5 nuclear reactors across 3 sites have been scheduled for decommissioning this year, which constitutes roughly 5% of the U.S.’s overall nuclear generating capacity, a sizable decline that the EIA states is a result of increased competition from renewable energy sources (and historically low natural gas prices). The U.S. Nuclear Regulatory Agency has project management responsibilities for 18 reactors also scheduled for decommissioning.

The EIA reports that more than 30 GW worth of announced retirements are planned between now and 2024, with total coal-fired U.S. generating capacity dropping to 200 GW by 2024. Additionally, they expect retrofitting or retirement of 60-100 GW of capacity by then, which amounts to roughly 100 coal-fired units over the next 5 years.

That’s all fine and well to keep the industrial demolition business booming, but these numbers are still well short of what sweeping legislation would require. And considering that the largest coal-fired plants often require 1-2 entire years to completely remediate, dismantle, and redevelop, we’re looking at an undertaking far beyond the closures and retrofittings already planned between now and 2024.


Other than the size of the workforce and a strict preservation of traditional project timelines, what else needs to happen within the industry to make a project of this scale possible?
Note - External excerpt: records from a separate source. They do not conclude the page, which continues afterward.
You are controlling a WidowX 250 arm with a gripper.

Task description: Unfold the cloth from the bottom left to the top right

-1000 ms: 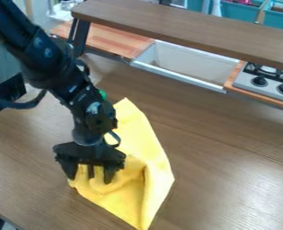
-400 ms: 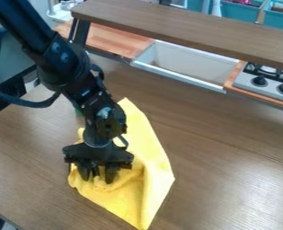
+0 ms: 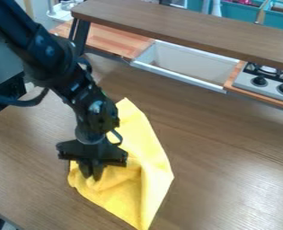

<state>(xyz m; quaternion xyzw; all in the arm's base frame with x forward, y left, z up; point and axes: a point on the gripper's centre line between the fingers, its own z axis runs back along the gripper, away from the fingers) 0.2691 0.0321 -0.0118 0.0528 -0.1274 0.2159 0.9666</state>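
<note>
Camera view: the yellow cloth (image 3: 151,155) lies at six o'clock on the wood-grain tabletop (image 3: 227,175), with corners pointing to twelve, three and six o'clock and rumples near its nine o'clock side. The black two-finger gripper (image 3: 92,175) hangs over that side, its fingers drawn together at the fabric; whether they pinch any cannot be told. The step in hand looks like taking hold of the bottom-left part, with the unfolding itself yet to be done. Next, I judge, the gripper must secure the upper layer alone, lift slightly and carry it towards one or two o'clock; catching both layers would drag the whole cloth.
</note>
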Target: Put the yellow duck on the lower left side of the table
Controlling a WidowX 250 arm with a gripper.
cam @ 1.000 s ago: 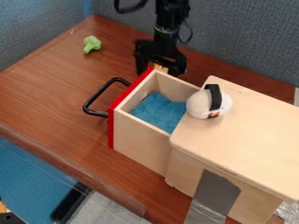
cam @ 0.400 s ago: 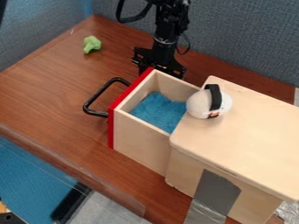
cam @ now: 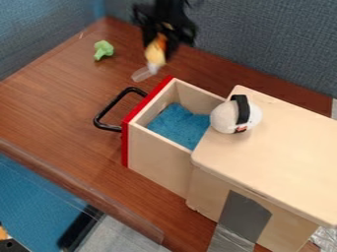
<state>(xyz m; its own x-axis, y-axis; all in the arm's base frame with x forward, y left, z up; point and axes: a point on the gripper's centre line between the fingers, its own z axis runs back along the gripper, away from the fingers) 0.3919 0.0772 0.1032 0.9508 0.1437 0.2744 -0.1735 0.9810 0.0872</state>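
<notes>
Carry step: duck [cam: 155,52] was off the table [cam: 59,103].
Gripper [cam: 160,44] had it pinched; next needed lower-left move, clearing handle [cam: 109,127].

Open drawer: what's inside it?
A blue cloth-like piece lies in the drawer. Anything beneath it, or farther back under the wooden top, is covered and cannot be seen.

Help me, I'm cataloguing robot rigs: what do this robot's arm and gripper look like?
The arm is black, as far as its blurred lower part shows. The gripper is black too, with a broad, angular, jagged-looking body and two dark fingers. I can't make out any markings on either, nor trace a cable with certainty.
</notes>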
In future terms, making industrial demolition a larger part of the education system so that young people can follow a well-defined path to the industry is a start. But beyond youth, uniting the entire industry under a clearly defined company-agnostic curriculum, from the client to the customer to the workforce, would go a long way in educating the industry as a whole about the necessity of demolition and the extraordinarily delicate processes that protect its safety and integrity.

Uniting contractors, power plants owners, and communities alike under a collective understanding of an industrial power plant demolition’s complexity and sensitivity would help create smoother, cleaner, faster, and safer projects across the country.
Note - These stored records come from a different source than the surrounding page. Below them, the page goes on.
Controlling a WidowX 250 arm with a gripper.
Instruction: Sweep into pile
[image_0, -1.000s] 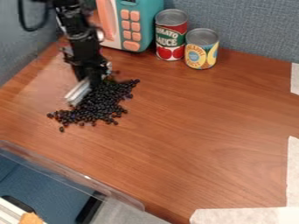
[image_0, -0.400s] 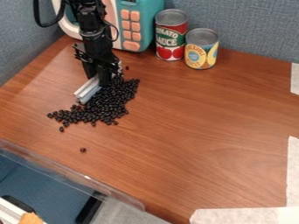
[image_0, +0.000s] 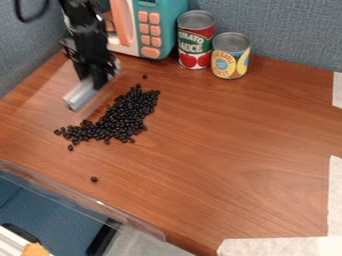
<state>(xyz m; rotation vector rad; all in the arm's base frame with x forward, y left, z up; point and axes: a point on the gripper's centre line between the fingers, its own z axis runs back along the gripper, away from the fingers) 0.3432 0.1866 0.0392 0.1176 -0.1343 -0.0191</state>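
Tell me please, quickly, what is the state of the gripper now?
Gripper: closed on a silver bar, at the upper left of the pile of black beans in the camera view.

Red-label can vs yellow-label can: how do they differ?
The red-label can is taller than the yellow-label can. The red-label can stands beside the toy microwave; the yellow-label can is farther from it. Both stand upright, grey metal ends up.

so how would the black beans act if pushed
The black beans will probably shift as a loose heap, not one piece, since they are many small separate bits. Some may roll or skitter off, as they look rounded and a lone bean lies well apart on the flat table.
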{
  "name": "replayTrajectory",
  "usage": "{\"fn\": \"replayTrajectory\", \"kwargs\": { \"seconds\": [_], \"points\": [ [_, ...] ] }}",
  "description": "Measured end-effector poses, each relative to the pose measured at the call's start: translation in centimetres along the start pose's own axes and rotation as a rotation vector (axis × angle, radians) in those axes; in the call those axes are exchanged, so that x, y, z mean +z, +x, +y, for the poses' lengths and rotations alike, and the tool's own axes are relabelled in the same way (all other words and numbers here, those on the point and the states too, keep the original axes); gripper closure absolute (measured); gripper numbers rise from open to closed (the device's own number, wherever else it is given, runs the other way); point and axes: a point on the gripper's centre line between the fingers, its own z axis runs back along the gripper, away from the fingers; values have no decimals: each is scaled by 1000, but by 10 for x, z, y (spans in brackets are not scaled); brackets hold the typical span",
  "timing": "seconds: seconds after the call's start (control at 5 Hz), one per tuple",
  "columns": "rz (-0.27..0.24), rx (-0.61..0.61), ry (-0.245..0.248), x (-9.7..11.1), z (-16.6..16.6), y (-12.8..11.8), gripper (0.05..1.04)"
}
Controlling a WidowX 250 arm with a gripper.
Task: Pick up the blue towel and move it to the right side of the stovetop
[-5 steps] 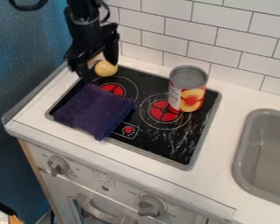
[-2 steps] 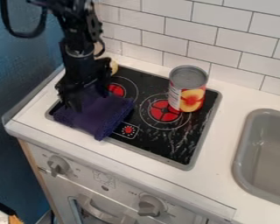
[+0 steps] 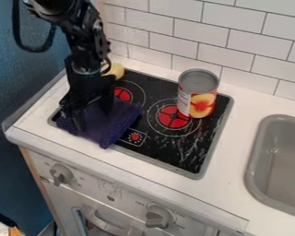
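The blue towel, at nine o'clock on the stovetop, looks soft, light and floppy, so the tool, its fingers apart at the towel's ten o'clock side, should pinch a fat fold near the middle.

The arm runs off the top edge at eleven o'clock. Toward nine o'clock, the gripper hides part of the blue towel; dark on dark, its tips are hard to make out. The arm partly covers a yellow thing at eleven o'clock. At two o'clock, the can hides some stovetop. The right edge cuts the sink toward four o'clock; print by the knobs is too small to read.
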Motion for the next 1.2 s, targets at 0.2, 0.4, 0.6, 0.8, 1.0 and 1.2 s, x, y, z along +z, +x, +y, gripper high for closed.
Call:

Injuries and accidents remain a massive issue. People continue to get hurt, or worse, and the insurance rates are astronomical as a result. A rising industry trend is for power plants to be sold to development companies looking to break even, and are therefore most concerned about the bottom dollar, and cutting whatever corners necessary in its interest.

These redevelopments are cheap and fast, often completed with little to no concern for labor or community safety and no qualified management or oversight. Often they’re not even completely environmentally remediated, meaning left-behind hazardous elements continue to pose immediate and long-term risks to the larger community even after redevelopment, a tremendous liability that remains the plant owner’s legal responsibility even after an exchange of ownership.

In the meantime, we can only hope that educated paths to the industry become more clearly defined. That the workforce is provided a second wind and doesn’t continue withering away. That development companies stop exploiting power plant owners in the name of the cheapest bid. That power plant owners increasingly recognize the importance of their own plant’s dismantling. That communities continue to be protected and prioritized.

And that hard-working laborers stop dying along the way.